- WHAT IS EXPECTED -
In the entries that follow, which lines hold the string "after"? List them.

-*-

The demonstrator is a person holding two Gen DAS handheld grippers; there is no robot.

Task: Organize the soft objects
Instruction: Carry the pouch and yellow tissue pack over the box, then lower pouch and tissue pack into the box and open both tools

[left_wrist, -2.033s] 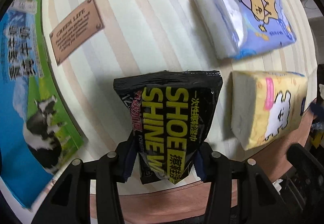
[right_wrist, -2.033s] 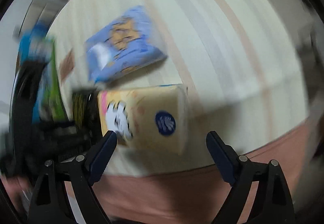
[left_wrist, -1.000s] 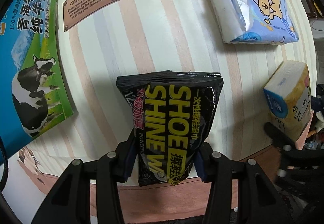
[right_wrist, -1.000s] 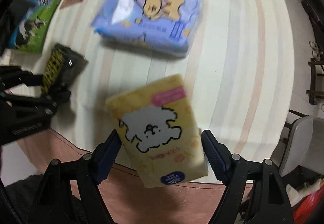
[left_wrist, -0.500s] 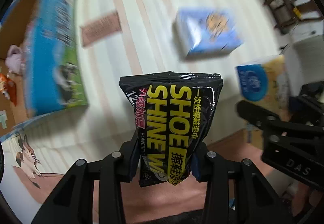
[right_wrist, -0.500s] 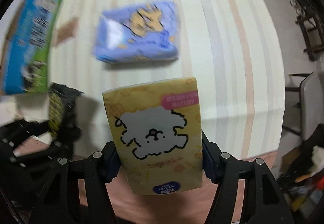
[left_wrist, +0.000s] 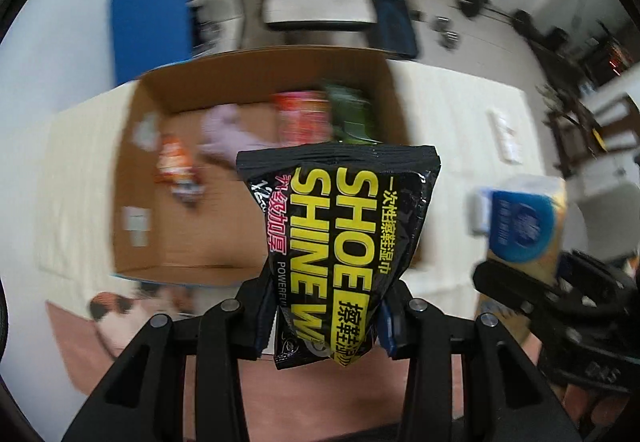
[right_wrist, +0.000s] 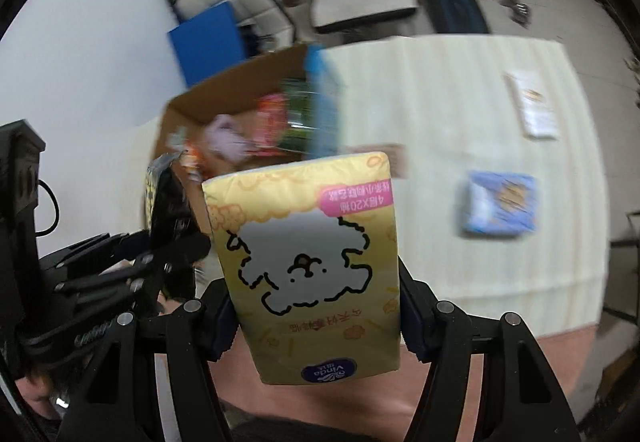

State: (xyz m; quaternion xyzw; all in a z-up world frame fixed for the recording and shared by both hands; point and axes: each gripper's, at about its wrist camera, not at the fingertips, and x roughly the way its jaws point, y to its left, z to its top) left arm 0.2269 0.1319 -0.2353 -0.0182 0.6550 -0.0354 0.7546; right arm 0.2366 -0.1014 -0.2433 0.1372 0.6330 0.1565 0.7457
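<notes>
My left gripper [left_wrist: 324, 318] is shut on a black shoe-shine wipes pack [left_wrist: 344, 234] with yellow letters and holds it in the air in front of an open cardboard box [left_wrist: 148, 178]. My right gripper [right_wrist: 316, 318] is shut on a yellow tissue pack [right_wrist: 308, 262] with a white dog drawing, also lifted. The yellow pack shows at the right of the left wrist view [left_wrist: 524, 218]; the black pack shows at the left of the right wrist view [right_wrist: 164, 198]. A blue tissue pack [right_wrist: 500, 208] lies on the striped tablecloth at the right.
The cardboard box [right_wrist: 224, 98] holds several blurred soft items: a pink one [left_wrist: 236, 130], a red pack [left_wrist: 302, 114], a green pack [left_wrist: 350, 114]. A white booklet [right_wrist: 534, 104] lies at the table's far right. Chairs [left_wrist: 316, 2] and a blue panel [left_wrist: 148, 26] stand beyond the table.
Both grippers have lifted their packs and tilted up and left, bringing the open cardboard box and the room into view. The blue tissue pack stays on the table.
</notes>
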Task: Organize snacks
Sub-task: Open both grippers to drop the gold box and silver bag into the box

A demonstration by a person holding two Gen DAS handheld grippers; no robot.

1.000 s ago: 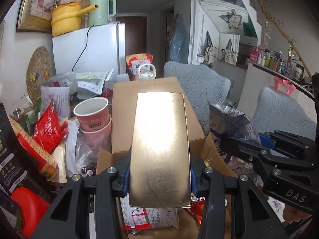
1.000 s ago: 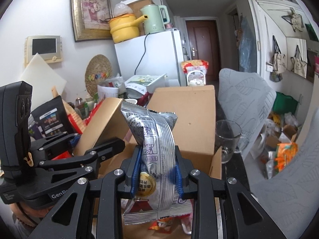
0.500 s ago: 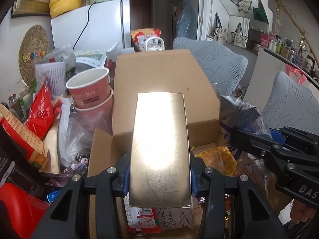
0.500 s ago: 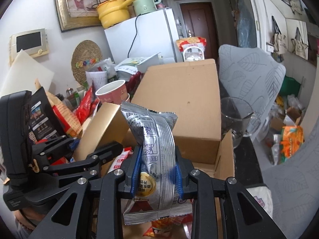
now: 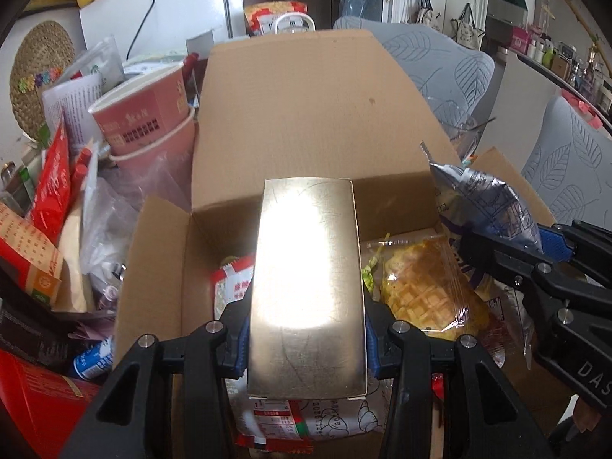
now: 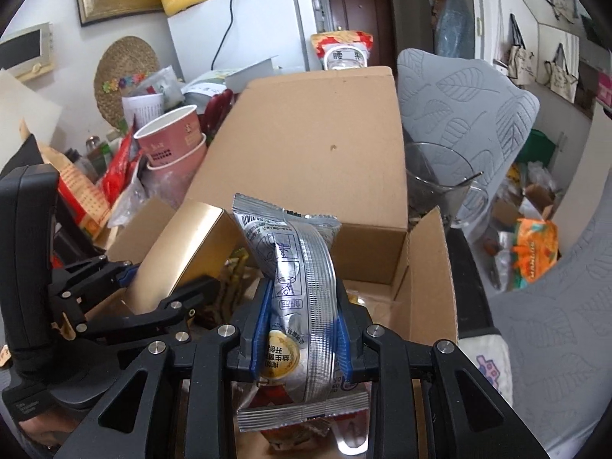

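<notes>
Two tools, both loaded, both over the one open cardboard box (image 5: 306, 114). Left tool (image 5: 306, 338) is clamped on one gold box (image 5: 306, 287), blue pads against its long sides; it sits tilted above the box's near-left part. Right tool (image 6: 302, 329) is closed tight on one silver snack packet (image 6: 302, 287), which stands upright between the pads above the box's near-right part. In the left wrist view the right tool comes in from the right edge with the same packet. Inside the box, visible count: one clear pack with a yellow waffle-pattern pastry (image 5: 424, 290) toward the right wall, one red-and-white packet (image 5: 229, 287) under the gold box, one white printed packet (image 5: 321, 417) at the near edge. Back flap stands up. Left of the box on the cluttered surface: two pink paper cups (image 5: 145, 114), nested. Right of the box: one glass mug (image 6: 440, 187).
</notes>
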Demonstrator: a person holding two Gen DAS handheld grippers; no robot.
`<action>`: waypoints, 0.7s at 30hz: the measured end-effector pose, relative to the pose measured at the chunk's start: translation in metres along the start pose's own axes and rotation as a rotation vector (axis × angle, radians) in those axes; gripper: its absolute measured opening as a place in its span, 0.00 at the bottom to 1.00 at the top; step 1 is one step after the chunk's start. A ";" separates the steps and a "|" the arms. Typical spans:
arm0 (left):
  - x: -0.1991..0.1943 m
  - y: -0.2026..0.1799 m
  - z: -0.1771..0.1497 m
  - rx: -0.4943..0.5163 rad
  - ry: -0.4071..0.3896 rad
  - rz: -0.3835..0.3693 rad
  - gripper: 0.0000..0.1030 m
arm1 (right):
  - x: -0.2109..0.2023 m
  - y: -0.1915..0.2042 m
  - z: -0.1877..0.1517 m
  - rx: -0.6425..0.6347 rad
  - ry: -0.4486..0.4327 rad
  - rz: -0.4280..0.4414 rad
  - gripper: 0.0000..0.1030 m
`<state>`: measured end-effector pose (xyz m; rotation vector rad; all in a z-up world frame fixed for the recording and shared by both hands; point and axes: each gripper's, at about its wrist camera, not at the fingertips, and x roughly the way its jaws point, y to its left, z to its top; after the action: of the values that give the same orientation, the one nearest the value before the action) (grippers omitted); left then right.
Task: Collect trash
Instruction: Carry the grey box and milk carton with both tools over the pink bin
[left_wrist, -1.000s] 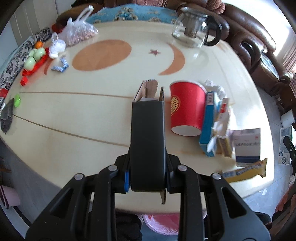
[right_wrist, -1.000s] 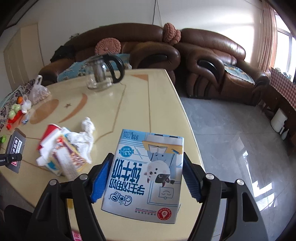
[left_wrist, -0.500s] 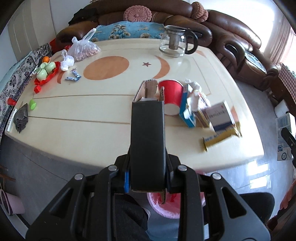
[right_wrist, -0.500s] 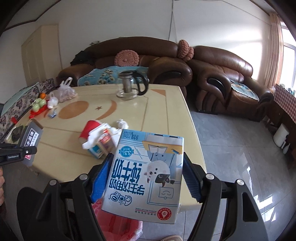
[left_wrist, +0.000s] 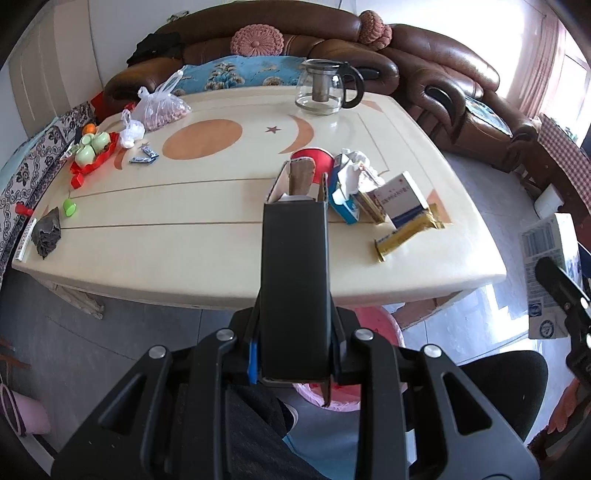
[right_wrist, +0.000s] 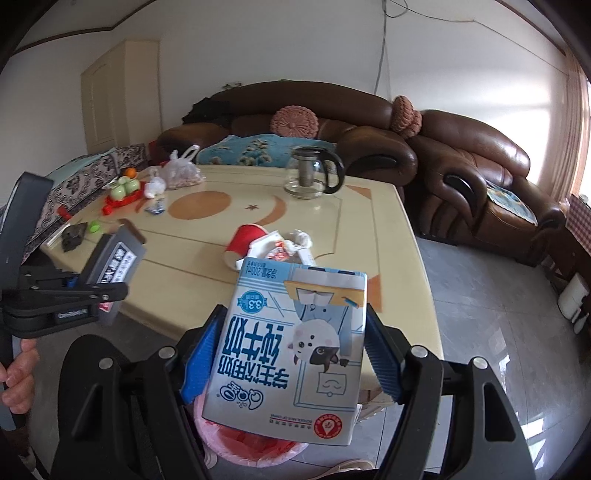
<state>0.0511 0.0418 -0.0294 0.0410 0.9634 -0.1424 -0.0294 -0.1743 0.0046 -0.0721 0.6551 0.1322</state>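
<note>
Grippers above the table's near edge, each carrying trash. Left gripper (left_wrist: 293, 354) is clenched on a black carton (left_wrist: 294, 291); the carton's open cardboard flaps hide part of the red paper cup (left_wrist: 317, 157) behind it, and its lower end covers most of the pink-lined bin (left_wrist: 373, 321) on the floor below. Right gripper (right_wrist: 291, 354) grasps a blue-and-white milk carton (right_wrist: 291, 350) between its blue pads (right_wrist: 201, 360), print upside down; the carton masks the bin's (right_wrist: 255, 446) opening and the near part of the litter pile. Remaining trash lies toward the table's (left_wrist: 184, 236) near right corner: a blue box (left_wrist: 341, 201), crumpled tissue (left_wrist: 356, 158), a white-and-blue box (left_wrist: 402, 197), a gold wrapper (left_wrist: 408, 230); their overlaps make separate items hard to distinguish. A hand (right_wrist: 16, 373) is cut off at the right wrist view's left edge. A glass teapot (left_wrist: 325, 88) stands at the far edge.
</note>
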 end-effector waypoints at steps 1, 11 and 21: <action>-0.002 -0.002 -0.003 0.007 -0.001 -0.002 0.26 | 0.000 0.003 0.000 -0.004 0.000 0.004 0.68; -0.005 -0.019 -0.023 0.049 0.009 -0.023 0.26 | -0.008 0.028 -0.014 -0.044 0.014 0.044 0.68; 0.015 -0.033 -0.042 0.084 0.060 -0.040 0.26 | -0.001 0.035 -0.028 -0.054 0.047 0.058 0.68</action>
<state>0.0204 0.0114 -0.0651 0.1037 1.0183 -0.2198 -0.0526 -0.1433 -0.0179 -0.1087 0.7004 0.2046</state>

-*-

- ANSWER -
`<action>`: waypoints, 0.7s at 30hz: the measured end-effector pose, relative to the pose measured at the chunk's start: translation in metres along the start pose's own axes and rotation as a rotation vector (axis × angle, radians) in those axes; gripper: its absolute measured opening as a place in its span, 0.00 at the bottom to 1.00 at the top; step 1 is one step after the chunk's start. A ";" separates the steps and a "|" the arms. Typical spans:
`<state>`: measured end-effector pose (xyz m; rotation vector rad; all in a z-up world frame fixed for the recording and shared by both hands; point and axes: each gripper's, at about its wrist camera, not at the fingertips, and x roughly the way its jaws point, y to its left, z to its top; after the action: of the values that give the same orientation, the one nearest the value before the action) (grippers omitted); left then right.

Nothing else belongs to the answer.